* **Data**
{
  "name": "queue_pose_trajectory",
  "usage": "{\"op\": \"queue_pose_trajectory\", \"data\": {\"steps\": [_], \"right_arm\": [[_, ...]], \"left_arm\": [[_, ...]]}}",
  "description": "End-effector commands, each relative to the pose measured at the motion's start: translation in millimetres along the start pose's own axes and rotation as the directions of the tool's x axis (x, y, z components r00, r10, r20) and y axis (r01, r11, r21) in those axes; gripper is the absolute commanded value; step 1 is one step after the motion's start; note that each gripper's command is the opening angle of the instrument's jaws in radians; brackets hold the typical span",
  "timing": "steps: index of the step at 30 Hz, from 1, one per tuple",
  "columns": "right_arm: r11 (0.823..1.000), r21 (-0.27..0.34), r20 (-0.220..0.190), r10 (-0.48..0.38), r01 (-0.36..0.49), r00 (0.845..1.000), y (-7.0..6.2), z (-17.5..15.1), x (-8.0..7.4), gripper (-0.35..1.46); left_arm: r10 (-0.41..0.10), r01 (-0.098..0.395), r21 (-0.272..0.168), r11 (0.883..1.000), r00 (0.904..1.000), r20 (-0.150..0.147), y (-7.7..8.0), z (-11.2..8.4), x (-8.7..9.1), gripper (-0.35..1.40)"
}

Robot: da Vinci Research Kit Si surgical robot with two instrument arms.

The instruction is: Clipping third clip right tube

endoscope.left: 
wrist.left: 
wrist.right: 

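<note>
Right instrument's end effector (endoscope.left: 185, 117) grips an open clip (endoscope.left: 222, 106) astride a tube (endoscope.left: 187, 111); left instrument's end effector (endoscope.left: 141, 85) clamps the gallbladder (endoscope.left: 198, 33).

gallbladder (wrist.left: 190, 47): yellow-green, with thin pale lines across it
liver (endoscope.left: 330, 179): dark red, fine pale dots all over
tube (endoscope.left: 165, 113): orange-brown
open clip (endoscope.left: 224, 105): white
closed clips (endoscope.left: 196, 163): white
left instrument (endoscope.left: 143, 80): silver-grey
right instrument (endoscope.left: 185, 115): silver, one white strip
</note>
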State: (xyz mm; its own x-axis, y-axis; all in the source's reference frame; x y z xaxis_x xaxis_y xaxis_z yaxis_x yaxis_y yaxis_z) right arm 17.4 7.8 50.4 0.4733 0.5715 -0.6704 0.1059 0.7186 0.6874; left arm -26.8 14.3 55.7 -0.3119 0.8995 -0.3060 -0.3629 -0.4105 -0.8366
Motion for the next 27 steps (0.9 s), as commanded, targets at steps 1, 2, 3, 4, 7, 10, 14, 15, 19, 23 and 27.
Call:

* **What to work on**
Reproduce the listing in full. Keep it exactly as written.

* **Solution to this task**
{
  "name": "queue_pose_trajectory",
  "usage": "{\"op\": \"queue_pose_trajectory\", \"data\": {\"steps\": [_], \"right_arm\": [[_, ...]], \"left_arm\": [[_, ...]]}}",
  "description": "End-effector commands, each relative to the pose measured at the motion's start: translation in millimetres along the start pose's own axes and rotation as the directions of the tool's x axis (x, y, z components r00, r10, r20) and y axis (r01, r11, r21) in those axes; gripper is the absolute commanded value; step 1 is one step after the motion's start; note that each gripper's command is the opening angle of the instrument's jaws in radians; brackets hold the typical span",
  "timing": "steps: index of the step at 30 Hz, from 1, one per tuple",
  "columns": "right_arm: r11 (0.823..1.000), r21 (-0.27..0.34), r20 (-0.220..0.190), r10 (-0.48..0.38), r01 (-0.36..0.49), r00 (0.845..1.000), y (-7.0..6.2), z (-17.5..15.1), x (-8.0..7.4), gripper (-0.35..1.46); left_arm: r10 (-0.41..0.10), r01 (-0.098..0.395), r21 (-0.272..0.168), r11 (0.883..1.000), r00 (0.904..1.000), r20 (-0.150..0.147), y (-7.7..8.0), z (-11.2..8.4), x (-8.7..9.1), gripper (-0.35..1.40)"
}

Robot: da Vinci Research Kit Si surgical robot with two instrument arms.

The instruction is: Clipping third clip right tube

endoscope.left: 
wrist.left: 
wrist.right: 

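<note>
Right instrument's end effector (endoscope.left: 185, 117) grips an open clip (endoscope.left: 222, 106) astride a tube (endoscope.left: 187, 111); left instrument's end effector (endoscope.left: 141, 85) clamps the gallbladder (endoscope.left: 198, 33).

gallbladder (wrist.left: 190, 47): yellow-green, with thin pale lines across it
liver (endoscope.left: 330, 179): dark red, fine pale dots all over
tube (endoscope.left: 165, 113): orange-brown
open clip (endoscope.left: 224, 105): white
closed clips (endoscope.left: 196, 163): white
left instrument (endoscope.left: 143, 80): silver-grey
right instrument (endoscope.left: 185, 115): silver, one white strip
</note>
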State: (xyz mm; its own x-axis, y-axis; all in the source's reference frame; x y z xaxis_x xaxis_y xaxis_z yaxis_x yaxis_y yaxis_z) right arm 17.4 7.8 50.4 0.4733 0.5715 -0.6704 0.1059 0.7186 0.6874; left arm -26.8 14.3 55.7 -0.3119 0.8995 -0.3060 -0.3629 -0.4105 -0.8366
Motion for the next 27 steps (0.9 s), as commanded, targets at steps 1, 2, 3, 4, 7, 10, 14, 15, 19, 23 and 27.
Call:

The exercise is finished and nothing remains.